Giving city employees raises is “not as easy as just adding 75 cents to a check,” Mayor Keith Gaskin said during a Wednesday press conference.
He continued to insist that he favored raises a majority of the city council is pushing for this year, but he wants to make sure the city is in a financial position to sustain them once the commitment is made.
Tuesday night Columbus City Council discussed funding an oft-discussed 75-cent-per-hour raise for all city employees with about $556,000 the city got in federal CARES Act funding that would help cover them for this fiscal year. The Coronavirus Aid, Relief and Economic Security Act was a $2.2 trillion stimulus bill passed by the Trump Administration in March 2020.
Wednesday morning, Gaskin doubled down on his position that the time is not right for the raises, both because of the unsettled city finances and the fact that the CARES Act is one-time money.
The city has been without a full-time chief financial officer since late September, though city officials are hoping to have a new one in place next month. Gaskin also cited a $1.5 million error found in the budget preparation process that unexpectedly tightened the city’s purse strings this fiscal year.
“We are dedicated to increasing the pay across the city,” Gaskin said. “At the beginning of this fiscal year we found a mistake in our budgeting, and to me that is very cautioning. It’s no secret about the financial issues the city has faced for years. It’s not that we don’t want to do this.”
The city also has other needs beyond raises, such as equipment purchases and repairs and deferred maintenance on city buildings, he said.
“It’s just prudent that we not rush into any decisions,” he said. “…There are just so many unknowns at this point.”
Gaskin acknowledged the disconnect between he and some council members over whether to prioritize raises before nailing down a clear financial picture for the city. He said he understands why those council members feel the way they do.
“I believe they wholeheartedly feel that a raise is long overdue, and I agree with that,” he said. “Where we differ is how we get to that point. It is only fair to our employees that we do it in a way that we can sustain it, and right now we don’t know that we can. Other communities have done this, but they were probably in a better financial situation than we are.”
The most pressing issue is finding people for the CFO and chief operations officer positions, he said.
“It’s critical we get those positions right, but once we do we can come back with some solid information on ways to move forward with these raises,” he said. “We wholeheartedly want to do this. (The council and I) don’t always agree, but we are all trying to get to the right place.”
Moving forward with raises without a full staff in City Hall and an understanding of the financial situation could be “quite a burden on the city,” Gaskin said.
Ward 1 Councilwoman Ethel Taylor Stewart said she still wants answers about city finances.
“Who says the books aren’t in order?” she said. “Nobody can give us a definite answer on why we can’t give the raises. They say they aren’t sure what they have, but they’ve been in office for six months. It’s not like they came in one month ago and now it’s two months in and we’re asking about raises.”
She said she isn’t sure she favors waiting for raises until a CFO is hired.

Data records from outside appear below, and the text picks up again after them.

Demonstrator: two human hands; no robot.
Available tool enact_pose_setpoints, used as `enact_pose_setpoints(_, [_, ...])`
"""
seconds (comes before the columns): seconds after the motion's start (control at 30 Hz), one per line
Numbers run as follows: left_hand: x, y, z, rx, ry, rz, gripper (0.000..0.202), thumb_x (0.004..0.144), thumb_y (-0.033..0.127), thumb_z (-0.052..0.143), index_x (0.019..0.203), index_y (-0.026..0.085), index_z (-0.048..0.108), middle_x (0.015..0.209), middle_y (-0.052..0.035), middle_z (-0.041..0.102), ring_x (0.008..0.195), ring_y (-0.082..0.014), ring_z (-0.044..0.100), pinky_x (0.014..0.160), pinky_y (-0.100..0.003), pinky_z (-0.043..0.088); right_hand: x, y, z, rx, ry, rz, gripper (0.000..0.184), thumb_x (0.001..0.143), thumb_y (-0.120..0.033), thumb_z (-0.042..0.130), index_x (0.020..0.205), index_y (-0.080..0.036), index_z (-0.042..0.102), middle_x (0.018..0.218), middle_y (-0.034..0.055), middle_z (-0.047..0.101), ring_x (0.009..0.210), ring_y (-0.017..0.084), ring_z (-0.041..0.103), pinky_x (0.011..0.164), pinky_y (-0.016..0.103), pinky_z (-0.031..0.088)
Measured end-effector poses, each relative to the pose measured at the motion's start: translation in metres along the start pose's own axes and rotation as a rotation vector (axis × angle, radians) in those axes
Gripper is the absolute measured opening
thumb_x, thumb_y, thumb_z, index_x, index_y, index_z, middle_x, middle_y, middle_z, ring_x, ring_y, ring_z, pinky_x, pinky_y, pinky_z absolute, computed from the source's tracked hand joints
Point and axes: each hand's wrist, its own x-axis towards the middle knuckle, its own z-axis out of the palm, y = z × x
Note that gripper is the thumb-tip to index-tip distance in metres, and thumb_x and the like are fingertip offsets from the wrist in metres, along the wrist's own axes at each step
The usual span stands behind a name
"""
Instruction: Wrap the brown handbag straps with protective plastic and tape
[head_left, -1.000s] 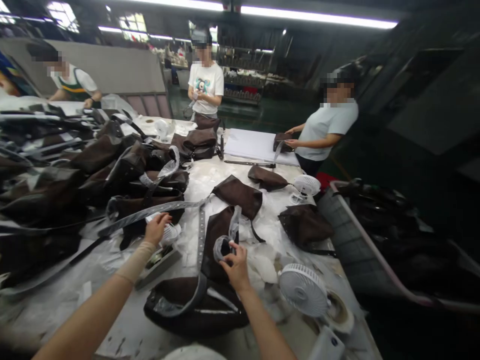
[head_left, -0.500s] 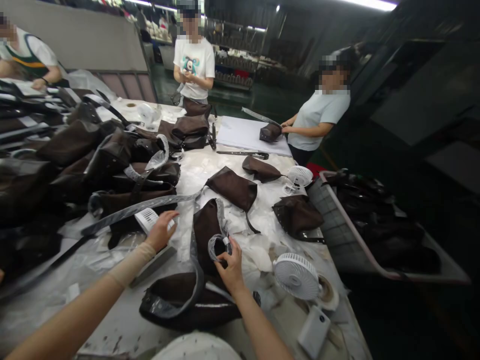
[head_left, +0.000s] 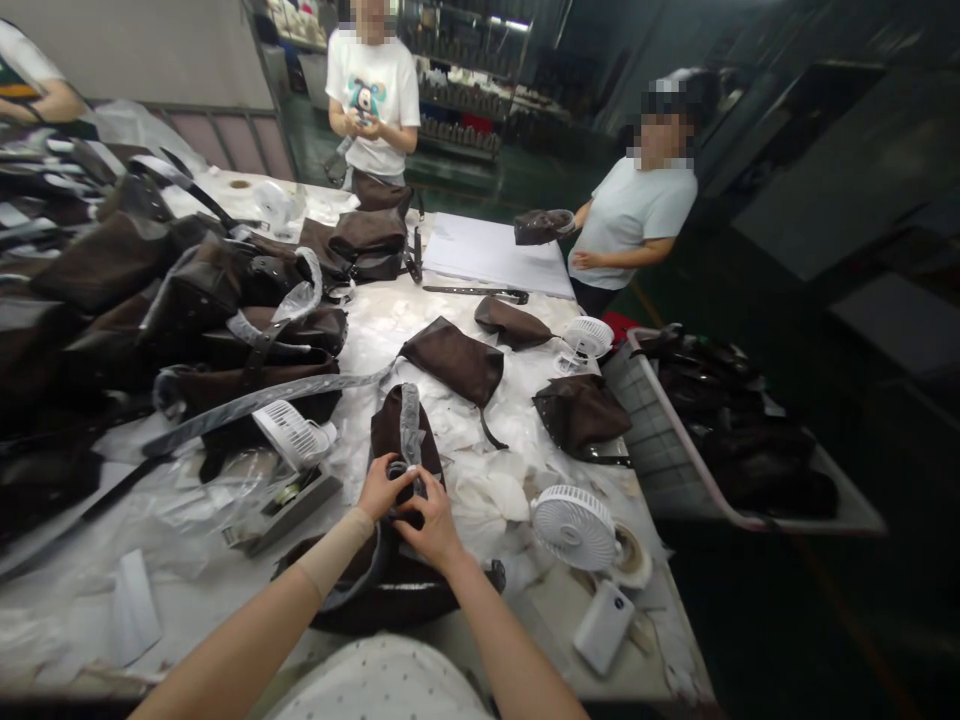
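Strap end hidden between hands; far-left co-worker cut off.

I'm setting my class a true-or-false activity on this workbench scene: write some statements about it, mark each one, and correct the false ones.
1. The left hand has a beige sleeve on its forearm. True.
2. The left hand and the right hand meet at a plastic-wrapped strap on a dark brown bag. True.
3. The white fan nearest the right hand stands in the bin. False: it is on the table.
4. The co-worker in the pale T-shirt rests both hands on the white board. False: one hand raises a brown bag.
5. The bin on the right holds dark bags. True.
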Motion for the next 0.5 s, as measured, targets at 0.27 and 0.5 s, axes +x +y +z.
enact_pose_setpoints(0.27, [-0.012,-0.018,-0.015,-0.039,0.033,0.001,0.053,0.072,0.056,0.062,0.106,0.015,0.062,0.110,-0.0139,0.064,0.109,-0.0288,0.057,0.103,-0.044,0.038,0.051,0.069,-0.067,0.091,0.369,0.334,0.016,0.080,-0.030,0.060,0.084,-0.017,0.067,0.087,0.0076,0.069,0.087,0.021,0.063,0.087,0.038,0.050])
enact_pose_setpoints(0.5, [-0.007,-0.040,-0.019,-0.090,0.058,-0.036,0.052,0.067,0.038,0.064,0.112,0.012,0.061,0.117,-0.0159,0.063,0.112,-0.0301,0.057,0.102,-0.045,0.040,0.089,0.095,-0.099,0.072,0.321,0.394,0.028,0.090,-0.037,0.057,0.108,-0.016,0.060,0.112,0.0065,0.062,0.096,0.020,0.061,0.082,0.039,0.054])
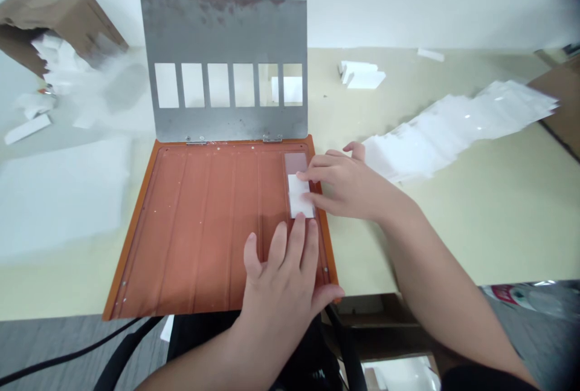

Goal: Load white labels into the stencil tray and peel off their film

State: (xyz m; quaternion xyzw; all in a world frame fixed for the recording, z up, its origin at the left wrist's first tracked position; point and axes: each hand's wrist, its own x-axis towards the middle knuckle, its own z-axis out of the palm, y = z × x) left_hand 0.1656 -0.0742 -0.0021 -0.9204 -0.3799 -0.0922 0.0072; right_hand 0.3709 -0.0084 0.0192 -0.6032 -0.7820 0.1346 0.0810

“When that person comes in, how long will it take them to get the books in order?” she said.
Ward 2 Councilman Joseph Mickens said he opposes the mayor’s Tuesday night suggestion to form a separate committee to study raises, but he is fine waiting for a CFO to be hired.
“I’m tired of committees,” he said. “A committee just kicks it down the road. You can’t just tell me you want raises, you need to show me you want them. … I don’t see a problem with getting a COO and CFO in place. … It would make good sense to have them in place first. I can’t argue with that.”
Ward 4 Councilman Pierre Beard is also fine with getting a CFO in place before proceeding with raises, but he questioned whether City Hall wanted to give raises in the first place.
“We have interims in place who are doing (the CFO and COO jobs),” he said. “We do have representation in those offices. I don’t feel as though (Gaskin) wants to do it. … We can do this with what we have, it just doesn’t seem like (the administration) wants to do it.”
Ward 3 Councilman Rusty Greene questioned how the city could make any raises sustainable.
“We all want raises,” he said. “I voted for giving a raise in the original budget, but then we had the budgeting error and had to back off. We could do it this year, but then how do we do it next year? We need to have a plan.”
Ward 6 Councilwoman Jacqueline DiCicco declined to comment, and Ward 5 Councilman Stephen Jones did not return a phone call seeking comment by press time.